The result, Ali said, is widespread pain. US airlines have said they will make permanent lay-offs when Washington's payroll support expires at the end of the month; Las Vegas has not hosted a convention in months; and the pandemic has exacerbated the "pre-existing conditions" of indebted car rental companies such as Hertz, which filed for bankruptcy protection in May.
"The travel managers we've spoken to are saying a [permanent] 10-15 per cent loss of corporate travel is possible," Ali said.
Citigroup analysts are more bearish, forecasting a lasting 25 per cent hit, and even some executives who had predicted a recovery along the lines of those seen after the September 11 attacks of 2001, the Sars outbreak and the global financial crisis of 2008-9 have become more pessimistic.
Ed Bastian, chief executive of Delta Air Lines, said in July that he no longer expected the volume of business traffic to ever recover to 2019 levels. Gary Kelly, chief executive of Southwest Airlines, said this month that he would not be surprised to see business travel "languish for a decade".
Others disagree, saying that clients are finding it harder with every passing month to maintain productivity while working remotely and nothing beats doing business face-to-face.
"I know that many people believe business traffic will be slow to recover, and I don't necessarily disagree but, frankly, I also think people are tired of Zoom," Helane Becker, a Cowen analyst, wrote earlier this month.
"Business travel is irreplaceable and anybody who tells you otherwise hasn't been on a business trip," says GBTA's Hilfman.
But the prospect of having to wait years before their most loyal loyalty card holders return is forcing businesses that usually depend on road warriors to rethink their business models.
Hotel chains such as CitizenM and Accor have begun marketing their rooms as temporary workspaces for those whose homes are less than ideal for remote work.
"You have all the facilities, you're not in a tiny apartment and you don't have kids and family around," said Gaurav Bhushan, chief development officer at Accor, which owns the Sofitel and Ibis brands.
One hurdle is that customers will need to overcome "the embarrassment of checking into a hotel for two hours in the afternoon", said Simon Stenning, an independent adviser to the hospitality industry.
As a freelancer, Stenning often works from The Standard's outlet in London's King's Cross, and sees hotels being able to offer quiet spaces that coffee shops cannot. "You try doing a video call from a Loungers", the café/bar chain, he said.
Hotels are also wooing commuters who may be anxious about using crowded trains each day.
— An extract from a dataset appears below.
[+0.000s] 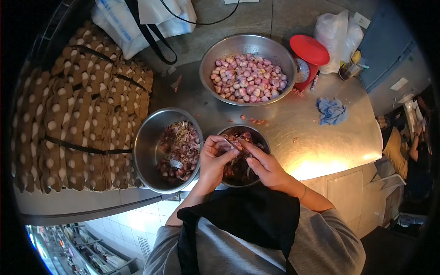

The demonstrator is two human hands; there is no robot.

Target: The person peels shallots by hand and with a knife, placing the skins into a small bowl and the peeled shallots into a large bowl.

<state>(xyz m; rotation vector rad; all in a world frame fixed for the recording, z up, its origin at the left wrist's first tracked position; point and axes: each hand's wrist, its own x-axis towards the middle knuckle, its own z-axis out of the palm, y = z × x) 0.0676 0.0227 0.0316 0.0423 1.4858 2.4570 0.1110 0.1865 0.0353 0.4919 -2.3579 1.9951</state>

Yotel, which operates low-priced city centre and airport hotels, is offering a £30 ($58.50) nightly "commuter rate" in London, and The Standard is offering customers from New York's suburbs the chance to stay during the week and leave their belongings over the weekend.
The Standard is also offering a discounted change of scene to people whose employers have announced that they will be working remotely until next year.
"If you're a Google employee who's not going back to [the] office till 2021, how about staying at the Standard in Miami for a month for US$150 a night? That sounds pretty good," Lalvani pitched.
Such low rates may fill empty rooms, but they are unlikely to deliver the profit margins business guests once offered, however.
A decline in business trips may create opportunities for consolidation across the travel industry, Lalvani predicted, but it has forced him to plan for an extended period with fewer corporate guests.
The Standard's East Village location has turned its penthouse events venue overlooking the city into a space with Peloton bikes and yoga classes to appeal to leisure travellers, he said. "We had to change the whole model."